The Amazonian shamans use ayahuasca it to get “into the spiritual” realm. You know, religious rituals and such. Well, I’m from Colombia, and I sometimes wonder if I ever get my legal/immigration and financial situation fixed, I’ll travel to my birthplace and after visiting family I’ve never met, I’ll go down to the Amazons and ask those shamans for a little hit of ayahuasca and give god/universe a high five, a kiss or a cursing scream (depends on my mood guys).
Then, I’ll say, “Drugs no more”. Except love, ’cause love is also a drug.
Oh, and now I know what this song reminds me of. Ahhh, yes, it reminds me of Jaques Cousteau Escargot. (It’s French spelling guys because he had a French name though he was adopted, so that’s what we’ll call him for now.)
Anyway, he’s the boy that broke my heart back in late 2007 (I was drinking and druggin’ every night by then). He’s the boy that triggered my Monumental Mental Meltdown in 2008. And that meltdown was what led me to see my first psychiatrist ever.

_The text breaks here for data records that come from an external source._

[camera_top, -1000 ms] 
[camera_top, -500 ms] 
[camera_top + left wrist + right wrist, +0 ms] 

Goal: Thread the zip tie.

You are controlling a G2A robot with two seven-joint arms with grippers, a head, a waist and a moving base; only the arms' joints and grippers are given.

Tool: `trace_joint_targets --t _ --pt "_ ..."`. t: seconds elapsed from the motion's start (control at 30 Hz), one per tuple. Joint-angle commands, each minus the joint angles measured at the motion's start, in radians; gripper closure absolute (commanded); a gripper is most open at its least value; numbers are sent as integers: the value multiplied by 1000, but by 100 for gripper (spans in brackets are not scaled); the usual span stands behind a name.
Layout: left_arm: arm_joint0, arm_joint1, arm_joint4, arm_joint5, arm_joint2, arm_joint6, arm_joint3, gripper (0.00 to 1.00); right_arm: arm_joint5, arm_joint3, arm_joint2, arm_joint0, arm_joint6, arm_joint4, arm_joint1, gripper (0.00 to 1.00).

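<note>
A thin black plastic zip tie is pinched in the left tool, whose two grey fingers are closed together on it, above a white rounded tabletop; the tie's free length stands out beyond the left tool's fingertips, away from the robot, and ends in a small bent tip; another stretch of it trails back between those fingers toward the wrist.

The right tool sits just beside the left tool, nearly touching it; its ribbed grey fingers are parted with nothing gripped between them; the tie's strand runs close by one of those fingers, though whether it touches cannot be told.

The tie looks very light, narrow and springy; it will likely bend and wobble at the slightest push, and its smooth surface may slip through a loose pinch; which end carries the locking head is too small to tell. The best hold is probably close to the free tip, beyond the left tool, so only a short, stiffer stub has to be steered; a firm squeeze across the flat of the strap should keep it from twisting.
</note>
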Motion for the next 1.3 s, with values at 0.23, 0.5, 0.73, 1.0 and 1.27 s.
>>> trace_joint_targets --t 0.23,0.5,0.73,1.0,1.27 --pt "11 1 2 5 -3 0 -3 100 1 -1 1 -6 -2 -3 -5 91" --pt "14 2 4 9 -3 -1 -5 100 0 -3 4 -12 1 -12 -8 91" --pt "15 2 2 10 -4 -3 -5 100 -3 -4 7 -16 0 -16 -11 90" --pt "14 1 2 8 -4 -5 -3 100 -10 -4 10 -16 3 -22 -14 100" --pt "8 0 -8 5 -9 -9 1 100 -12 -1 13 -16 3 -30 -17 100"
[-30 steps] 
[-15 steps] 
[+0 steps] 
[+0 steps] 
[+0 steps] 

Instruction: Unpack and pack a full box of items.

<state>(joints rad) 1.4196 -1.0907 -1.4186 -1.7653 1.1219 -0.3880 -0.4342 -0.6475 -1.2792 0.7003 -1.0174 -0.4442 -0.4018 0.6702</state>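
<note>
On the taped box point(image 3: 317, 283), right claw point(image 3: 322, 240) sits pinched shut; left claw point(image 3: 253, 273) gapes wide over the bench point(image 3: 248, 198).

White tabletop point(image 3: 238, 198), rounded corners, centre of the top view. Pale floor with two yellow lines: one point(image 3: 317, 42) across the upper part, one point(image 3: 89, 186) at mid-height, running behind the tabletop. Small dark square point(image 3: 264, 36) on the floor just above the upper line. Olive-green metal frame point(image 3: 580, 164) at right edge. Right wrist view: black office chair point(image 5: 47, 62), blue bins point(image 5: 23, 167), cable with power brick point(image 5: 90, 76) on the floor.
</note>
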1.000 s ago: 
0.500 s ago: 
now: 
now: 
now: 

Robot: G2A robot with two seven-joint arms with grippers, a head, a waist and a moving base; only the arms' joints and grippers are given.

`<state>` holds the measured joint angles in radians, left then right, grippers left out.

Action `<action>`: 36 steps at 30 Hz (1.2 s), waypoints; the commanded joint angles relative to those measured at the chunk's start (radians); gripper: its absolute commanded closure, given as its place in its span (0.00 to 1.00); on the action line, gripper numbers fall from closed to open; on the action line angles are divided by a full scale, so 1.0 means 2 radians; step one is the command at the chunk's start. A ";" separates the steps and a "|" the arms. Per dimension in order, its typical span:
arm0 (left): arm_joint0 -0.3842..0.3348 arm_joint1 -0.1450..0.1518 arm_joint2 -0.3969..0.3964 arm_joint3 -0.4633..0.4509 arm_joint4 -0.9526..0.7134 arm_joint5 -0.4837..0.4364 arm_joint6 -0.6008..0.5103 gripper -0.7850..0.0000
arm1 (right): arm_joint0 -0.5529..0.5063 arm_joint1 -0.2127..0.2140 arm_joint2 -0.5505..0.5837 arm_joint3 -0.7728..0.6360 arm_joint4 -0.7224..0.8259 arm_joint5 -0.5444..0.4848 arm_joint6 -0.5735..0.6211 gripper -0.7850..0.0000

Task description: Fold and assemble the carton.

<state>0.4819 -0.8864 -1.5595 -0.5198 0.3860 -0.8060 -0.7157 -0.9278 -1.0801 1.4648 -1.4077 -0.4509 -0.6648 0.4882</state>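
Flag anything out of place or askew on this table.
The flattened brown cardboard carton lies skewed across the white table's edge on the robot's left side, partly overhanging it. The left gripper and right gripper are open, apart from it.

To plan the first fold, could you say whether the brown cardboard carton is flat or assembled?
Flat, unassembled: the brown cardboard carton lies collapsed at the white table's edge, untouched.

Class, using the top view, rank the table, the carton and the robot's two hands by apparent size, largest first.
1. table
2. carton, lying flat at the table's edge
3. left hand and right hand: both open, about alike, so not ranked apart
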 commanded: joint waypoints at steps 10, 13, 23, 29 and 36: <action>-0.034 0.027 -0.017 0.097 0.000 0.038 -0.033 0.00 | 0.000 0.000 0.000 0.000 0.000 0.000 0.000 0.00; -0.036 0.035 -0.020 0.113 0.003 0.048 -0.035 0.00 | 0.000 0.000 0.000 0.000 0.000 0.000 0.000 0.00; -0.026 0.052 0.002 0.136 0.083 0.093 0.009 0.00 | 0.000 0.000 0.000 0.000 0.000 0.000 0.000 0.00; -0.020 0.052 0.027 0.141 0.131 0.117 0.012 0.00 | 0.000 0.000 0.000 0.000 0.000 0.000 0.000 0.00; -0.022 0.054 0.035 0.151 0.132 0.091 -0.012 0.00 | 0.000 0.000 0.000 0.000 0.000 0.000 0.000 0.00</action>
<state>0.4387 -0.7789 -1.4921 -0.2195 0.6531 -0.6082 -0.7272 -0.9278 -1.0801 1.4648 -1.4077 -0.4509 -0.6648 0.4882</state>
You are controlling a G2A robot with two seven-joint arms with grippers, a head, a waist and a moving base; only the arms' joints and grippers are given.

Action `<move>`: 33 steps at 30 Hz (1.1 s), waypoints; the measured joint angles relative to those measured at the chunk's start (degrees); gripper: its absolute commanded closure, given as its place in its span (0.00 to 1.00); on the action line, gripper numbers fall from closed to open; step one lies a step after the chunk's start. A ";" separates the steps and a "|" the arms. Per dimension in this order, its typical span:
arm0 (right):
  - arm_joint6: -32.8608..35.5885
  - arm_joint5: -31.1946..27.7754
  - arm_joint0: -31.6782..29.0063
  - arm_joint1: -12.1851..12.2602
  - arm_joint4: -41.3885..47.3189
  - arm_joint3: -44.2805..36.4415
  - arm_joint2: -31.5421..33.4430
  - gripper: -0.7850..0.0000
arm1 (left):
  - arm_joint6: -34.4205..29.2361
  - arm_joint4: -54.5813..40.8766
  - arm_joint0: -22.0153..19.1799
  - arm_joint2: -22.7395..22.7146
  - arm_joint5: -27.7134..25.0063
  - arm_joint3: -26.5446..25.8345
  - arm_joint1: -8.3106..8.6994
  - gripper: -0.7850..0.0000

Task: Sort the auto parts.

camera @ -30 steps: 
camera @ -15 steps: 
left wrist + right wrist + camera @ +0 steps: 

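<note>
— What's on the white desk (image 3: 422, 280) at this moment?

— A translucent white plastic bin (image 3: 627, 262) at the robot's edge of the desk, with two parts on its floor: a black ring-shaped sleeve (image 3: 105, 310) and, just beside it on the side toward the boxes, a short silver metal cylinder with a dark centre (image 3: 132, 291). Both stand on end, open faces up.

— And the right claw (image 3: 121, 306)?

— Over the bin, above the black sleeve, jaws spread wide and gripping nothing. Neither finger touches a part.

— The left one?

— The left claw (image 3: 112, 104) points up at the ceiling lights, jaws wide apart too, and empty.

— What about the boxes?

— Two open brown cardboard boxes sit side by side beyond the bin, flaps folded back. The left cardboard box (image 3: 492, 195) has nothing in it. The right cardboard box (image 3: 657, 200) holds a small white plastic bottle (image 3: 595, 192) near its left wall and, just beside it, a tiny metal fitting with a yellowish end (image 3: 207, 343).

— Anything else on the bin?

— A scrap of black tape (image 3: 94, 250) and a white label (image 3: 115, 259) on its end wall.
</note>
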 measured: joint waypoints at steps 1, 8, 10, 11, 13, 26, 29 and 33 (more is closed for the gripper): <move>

Thank you Jaques Cousteau Escargot! Thank you alcohol! Thanks to you two and my “borderline”self- destructive ways and my depressive susceptibility, I am now in a merry-go-round with the mental health system. You’ve led me to a revelation, though I happen to think I’m no better seeing it–not at the moment at least.
Drugs. Love em. Hate em. Nuf’ said.
addendum: Dear Dotty says Venus is going to fly over the Sun today! TRANSIT OF VENUS GUYS! I have not seen the news due to my current Battlestar Galactica addiction on my brother’s Netflix account and the fact that I don’t have antenae for HD conversion, so I don’t know what time it’ll be in your part of the world, but it seems like trippy stuff and you don’t have to take any drugs for the trip. Just look up at the sky (wear protective eye gear and punch a hole in a paper if you don’t have any special equipment).
June 3, 2012
Oh shit, I just remembered a little bit of French. It’s been so long. Je ne sais pas. Je suis fou.